What is being asked ▸ Please write out the listing beneath this sentence exactly, from its first line to the line with "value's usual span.", and stop there.

Collected data ▸
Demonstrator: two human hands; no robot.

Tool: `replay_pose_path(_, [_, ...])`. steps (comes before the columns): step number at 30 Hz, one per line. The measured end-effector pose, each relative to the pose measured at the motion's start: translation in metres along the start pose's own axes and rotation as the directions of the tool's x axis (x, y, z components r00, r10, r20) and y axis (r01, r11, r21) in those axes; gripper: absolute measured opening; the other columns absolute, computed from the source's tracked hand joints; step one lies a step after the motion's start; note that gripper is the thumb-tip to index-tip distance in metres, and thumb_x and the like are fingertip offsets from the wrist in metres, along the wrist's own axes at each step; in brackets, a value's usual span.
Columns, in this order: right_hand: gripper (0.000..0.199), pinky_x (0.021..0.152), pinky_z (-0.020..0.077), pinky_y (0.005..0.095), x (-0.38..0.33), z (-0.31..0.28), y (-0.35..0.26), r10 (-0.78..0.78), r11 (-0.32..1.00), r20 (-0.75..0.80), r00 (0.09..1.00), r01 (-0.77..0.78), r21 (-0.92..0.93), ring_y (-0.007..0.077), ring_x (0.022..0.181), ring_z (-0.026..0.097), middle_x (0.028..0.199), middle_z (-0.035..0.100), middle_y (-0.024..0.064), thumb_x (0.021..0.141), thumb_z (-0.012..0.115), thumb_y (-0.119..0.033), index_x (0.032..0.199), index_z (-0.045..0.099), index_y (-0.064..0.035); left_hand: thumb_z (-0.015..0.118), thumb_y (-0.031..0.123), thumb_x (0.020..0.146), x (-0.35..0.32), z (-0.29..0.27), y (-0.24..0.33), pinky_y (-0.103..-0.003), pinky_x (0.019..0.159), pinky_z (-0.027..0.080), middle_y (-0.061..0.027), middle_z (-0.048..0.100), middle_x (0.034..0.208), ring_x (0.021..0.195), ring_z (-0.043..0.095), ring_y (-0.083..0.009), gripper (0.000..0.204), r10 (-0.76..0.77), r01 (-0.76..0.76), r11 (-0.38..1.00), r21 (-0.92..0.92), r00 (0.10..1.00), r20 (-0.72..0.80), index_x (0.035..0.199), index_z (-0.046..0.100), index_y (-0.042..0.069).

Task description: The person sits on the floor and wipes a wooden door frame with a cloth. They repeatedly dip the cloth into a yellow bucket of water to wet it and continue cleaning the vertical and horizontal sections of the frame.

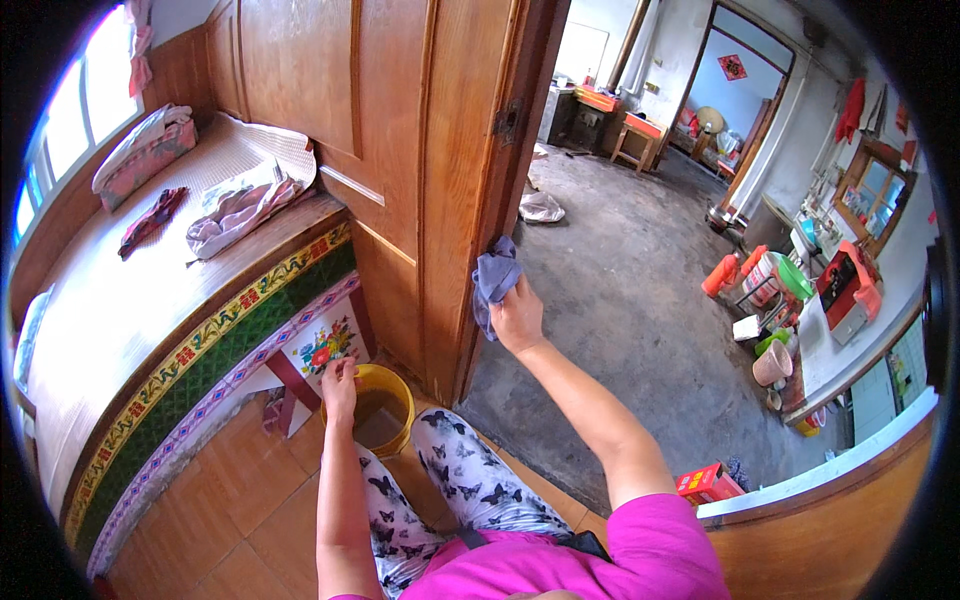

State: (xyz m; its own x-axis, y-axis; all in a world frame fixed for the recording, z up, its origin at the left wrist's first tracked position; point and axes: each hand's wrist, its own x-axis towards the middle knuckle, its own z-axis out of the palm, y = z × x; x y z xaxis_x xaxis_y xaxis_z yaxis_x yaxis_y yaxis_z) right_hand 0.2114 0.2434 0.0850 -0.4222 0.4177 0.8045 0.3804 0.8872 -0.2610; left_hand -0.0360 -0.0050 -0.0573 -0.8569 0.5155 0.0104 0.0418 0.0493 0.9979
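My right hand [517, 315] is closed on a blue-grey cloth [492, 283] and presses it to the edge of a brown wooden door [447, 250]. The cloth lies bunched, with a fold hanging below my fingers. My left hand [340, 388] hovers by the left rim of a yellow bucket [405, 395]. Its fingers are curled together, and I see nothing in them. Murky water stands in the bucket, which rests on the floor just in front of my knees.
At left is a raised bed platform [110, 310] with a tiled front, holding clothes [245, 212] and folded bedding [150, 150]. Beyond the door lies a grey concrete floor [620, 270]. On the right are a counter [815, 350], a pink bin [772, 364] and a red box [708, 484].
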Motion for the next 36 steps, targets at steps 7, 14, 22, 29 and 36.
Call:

Response to the task ▸
Demonstrator: two human hands; no robot.

Tool: `replay_pose_path(_, [_, ...])`. steps (comes before the columns): step number at 30 Hz, one per line. The measured end-effector pose, each relative to the pose measured at the motion's start: translation in metres along the start pose's own axes and rotation as the directions of the tool's x axis (x, y, z components r00, r10, r20) and y axis (r01, r11, r21) in those axes; gripper: absolute measured opening; the other columns absolute, computed from the source's tracked hand joints; step one lies a step after the motion's start; note that gripper is the thumb-tip to index-tip distance in metres, and thumb_x and the like are fingertip offsets from the wrist in metres, along the wrist's own axes at each step; in brackets, a value's usual span.

The requested output is complete.